- **About this task**: Write out the listing below exactly, beginning at its first line and ending with the line that contains "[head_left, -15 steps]".

___ Data provided ___

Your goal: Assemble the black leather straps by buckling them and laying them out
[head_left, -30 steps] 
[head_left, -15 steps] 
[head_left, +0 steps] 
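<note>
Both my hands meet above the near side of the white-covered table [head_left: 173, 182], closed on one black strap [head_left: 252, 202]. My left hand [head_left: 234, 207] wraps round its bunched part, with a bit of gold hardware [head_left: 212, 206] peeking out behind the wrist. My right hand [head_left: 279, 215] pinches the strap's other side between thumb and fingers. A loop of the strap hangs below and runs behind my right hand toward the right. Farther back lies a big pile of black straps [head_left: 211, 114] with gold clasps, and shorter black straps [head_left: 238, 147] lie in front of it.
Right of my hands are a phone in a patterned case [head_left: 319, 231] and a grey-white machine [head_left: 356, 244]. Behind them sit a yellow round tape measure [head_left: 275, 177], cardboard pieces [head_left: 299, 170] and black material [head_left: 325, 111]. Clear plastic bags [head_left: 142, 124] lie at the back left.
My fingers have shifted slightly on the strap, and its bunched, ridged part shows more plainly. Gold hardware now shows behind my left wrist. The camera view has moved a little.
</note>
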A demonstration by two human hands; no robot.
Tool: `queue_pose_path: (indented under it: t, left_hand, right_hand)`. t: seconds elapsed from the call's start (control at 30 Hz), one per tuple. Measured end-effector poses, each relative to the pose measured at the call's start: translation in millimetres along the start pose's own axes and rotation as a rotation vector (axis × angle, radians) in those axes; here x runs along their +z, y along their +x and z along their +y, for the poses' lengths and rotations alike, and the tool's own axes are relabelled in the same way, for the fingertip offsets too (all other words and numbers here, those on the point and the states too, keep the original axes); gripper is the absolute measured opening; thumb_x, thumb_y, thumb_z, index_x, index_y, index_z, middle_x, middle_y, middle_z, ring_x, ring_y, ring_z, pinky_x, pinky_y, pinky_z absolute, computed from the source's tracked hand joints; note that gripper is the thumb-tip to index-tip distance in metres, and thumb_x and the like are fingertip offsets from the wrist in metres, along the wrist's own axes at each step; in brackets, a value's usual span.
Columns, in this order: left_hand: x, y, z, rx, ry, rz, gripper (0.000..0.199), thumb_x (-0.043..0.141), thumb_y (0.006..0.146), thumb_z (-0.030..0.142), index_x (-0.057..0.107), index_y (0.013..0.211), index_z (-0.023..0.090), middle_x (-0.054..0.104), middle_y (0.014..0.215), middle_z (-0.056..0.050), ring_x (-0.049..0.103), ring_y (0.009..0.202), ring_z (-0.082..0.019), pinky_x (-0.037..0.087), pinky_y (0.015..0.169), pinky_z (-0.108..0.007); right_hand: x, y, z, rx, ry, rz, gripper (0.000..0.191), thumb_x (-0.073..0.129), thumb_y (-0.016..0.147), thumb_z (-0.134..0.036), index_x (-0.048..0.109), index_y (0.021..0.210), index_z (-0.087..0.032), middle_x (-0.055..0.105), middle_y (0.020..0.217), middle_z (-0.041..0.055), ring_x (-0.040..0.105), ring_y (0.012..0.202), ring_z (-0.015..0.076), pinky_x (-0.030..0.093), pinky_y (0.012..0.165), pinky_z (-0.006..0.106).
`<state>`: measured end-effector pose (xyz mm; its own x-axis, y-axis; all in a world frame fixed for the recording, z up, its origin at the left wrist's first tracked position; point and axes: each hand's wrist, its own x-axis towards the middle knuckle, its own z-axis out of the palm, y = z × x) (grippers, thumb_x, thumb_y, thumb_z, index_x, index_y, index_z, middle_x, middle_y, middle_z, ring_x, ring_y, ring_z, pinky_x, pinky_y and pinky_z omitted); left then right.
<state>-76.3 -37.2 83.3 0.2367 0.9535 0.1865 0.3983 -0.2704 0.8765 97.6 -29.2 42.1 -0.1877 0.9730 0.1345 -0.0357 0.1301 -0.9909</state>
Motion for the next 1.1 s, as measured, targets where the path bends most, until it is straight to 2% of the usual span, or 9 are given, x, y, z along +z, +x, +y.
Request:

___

- **Exercise output**:
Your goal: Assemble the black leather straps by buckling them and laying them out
[head_left, -30 steps] 
[head_left, -15 steps] 

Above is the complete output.